Efficiency of counter-matching according to the main effects of G and E. In parts a and b of figure 2, we examine the AREs for different RRE and RRG values with sensitivity and specificity set at 0.8 for both G and E, P(E) equal to 0.2, and P(G) equal to 0.01. AREs are calculated for two different values of G x E interaction (RRint = 3, 10). The results show an increase in ARE as RRG increases. For example, when RRint = 3 and RRE = 3 (figure 2, part a, dashed line with asterisks), the AREs increase from 1.35 when RRG = 1 to 2.30 when RRG = 10. The slopes of the AREs barely change across the range of RRint. For example, when RRE = 3, comparison of AREs for RRG = 10 versus RRG = 1 shows increases of 0.93 when RRint = 3 (part a, dashed line), 0.95 when RRint = 5 (data not shown), and 0.96 when RRint = 10 (part b, dashed line).

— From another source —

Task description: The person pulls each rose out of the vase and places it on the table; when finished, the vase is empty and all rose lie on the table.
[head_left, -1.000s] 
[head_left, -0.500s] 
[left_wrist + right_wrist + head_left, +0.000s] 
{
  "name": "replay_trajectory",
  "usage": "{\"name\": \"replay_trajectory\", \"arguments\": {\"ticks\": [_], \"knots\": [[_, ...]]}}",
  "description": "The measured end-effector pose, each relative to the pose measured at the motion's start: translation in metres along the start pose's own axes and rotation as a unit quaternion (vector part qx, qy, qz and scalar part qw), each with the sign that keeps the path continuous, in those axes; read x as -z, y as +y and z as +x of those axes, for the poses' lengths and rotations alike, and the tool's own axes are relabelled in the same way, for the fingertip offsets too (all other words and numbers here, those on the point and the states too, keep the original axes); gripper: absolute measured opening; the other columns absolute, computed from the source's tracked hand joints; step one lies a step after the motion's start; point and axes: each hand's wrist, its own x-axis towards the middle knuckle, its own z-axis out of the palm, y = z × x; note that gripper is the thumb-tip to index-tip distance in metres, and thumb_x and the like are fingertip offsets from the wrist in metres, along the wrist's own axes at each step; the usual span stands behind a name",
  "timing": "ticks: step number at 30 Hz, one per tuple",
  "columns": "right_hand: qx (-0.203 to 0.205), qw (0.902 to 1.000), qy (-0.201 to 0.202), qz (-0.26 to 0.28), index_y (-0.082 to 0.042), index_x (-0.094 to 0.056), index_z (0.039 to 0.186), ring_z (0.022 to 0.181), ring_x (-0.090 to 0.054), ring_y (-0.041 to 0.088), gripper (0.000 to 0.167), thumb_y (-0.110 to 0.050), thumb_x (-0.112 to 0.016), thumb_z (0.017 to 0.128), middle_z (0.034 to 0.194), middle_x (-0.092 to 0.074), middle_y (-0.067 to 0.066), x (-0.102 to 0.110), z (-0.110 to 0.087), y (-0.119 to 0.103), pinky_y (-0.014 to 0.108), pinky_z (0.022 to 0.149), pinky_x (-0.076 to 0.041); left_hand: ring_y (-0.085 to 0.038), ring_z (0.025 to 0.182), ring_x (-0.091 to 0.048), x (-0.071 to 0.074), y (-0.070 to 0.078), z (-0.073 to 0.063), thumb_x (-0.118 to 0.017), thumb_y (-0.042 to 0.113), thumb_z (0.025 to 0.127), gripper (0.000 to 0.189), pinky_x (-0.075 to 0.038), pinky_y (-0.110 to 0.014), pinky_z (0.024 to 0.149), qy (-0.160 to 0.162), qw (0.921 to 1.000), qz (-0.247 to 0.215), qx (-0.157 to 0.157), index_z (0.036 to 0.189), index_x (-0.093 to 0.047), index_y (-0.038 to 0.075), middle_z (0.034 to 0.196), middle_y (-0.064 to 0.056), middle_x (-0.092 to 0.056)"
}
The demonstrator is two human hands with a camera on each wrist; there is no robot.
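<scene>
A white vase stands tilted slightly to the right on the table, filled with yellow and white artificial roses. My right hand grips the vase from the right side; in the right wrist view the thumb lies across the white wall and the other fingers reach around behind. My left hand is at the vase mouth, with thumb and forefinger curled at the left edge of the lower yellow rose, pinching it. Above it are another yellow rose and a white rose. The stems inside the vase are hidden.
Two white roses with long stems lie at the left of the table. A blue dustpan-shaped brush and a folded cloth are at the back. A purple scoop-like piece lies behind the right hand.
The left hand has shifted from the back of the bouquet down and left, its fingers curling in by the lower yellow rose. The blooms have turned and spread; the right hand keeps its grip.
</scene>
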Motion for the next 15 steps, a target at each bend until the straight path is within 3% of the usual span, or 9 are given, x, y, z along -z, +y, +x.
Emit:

View larger version (23K):
[in this window]
[in a new window]
 
FIGURE 2. Asymptotic relative efficiency (ARE) according to (a and b) RRG (main effect of G) and RRE (main effect of E) and according to (c and d) RRE and P(G) for different gene (G)-environment (E) interaction values (RRint = 3, 10). In parts a and b, lines with circles denote the effect of RRG on ARE for RRE =1; dotted lines with asterisks denote the effect for RRE = 3; lines with squares denote the effect for RRE = 5; and plain lines denote the effect for RRE = 10. In parts c and d, lines with circles denote the effect of RRE on ARE for P(G) = 0.001; lines with diamonds, for P(G) = 0.01; lines with asterisks, for P(G) = 0.1; lines with squares, for P(G) = 0.2; and plain lines, for P(G) = 0.5.

 
Parts a and b of figure 2 also show a somewhat complicated ARE pattern for given RRG's and RRE's. For example, when RRint = 3, the ARE is highest for RRE = 3 and lowest for RRE = 10. When RRint = 10, the AREs decrease as RRE increases from 1 to 10. Parts c and d of figure 2 better illustrate this pattern. For example, when P(G) = 0.01, RRint = 3, and RRG = 3, the AREs increase from 1.68 when RRE = 1 to 1.76 when RRE = 2 and then decrease to 1.62 when RRE = 10 (part c, line with diamonds). This decrease in ARE for detecting a gene-environment interaction is a consequence of the relative frequencies of the two factors under study and is always observed as the main effect of the more common factor increases (data not shown). That is, as the absolute difference in frequency between G and E increases, the AREs will generally decrease as the rate ratio of the more common factor increases.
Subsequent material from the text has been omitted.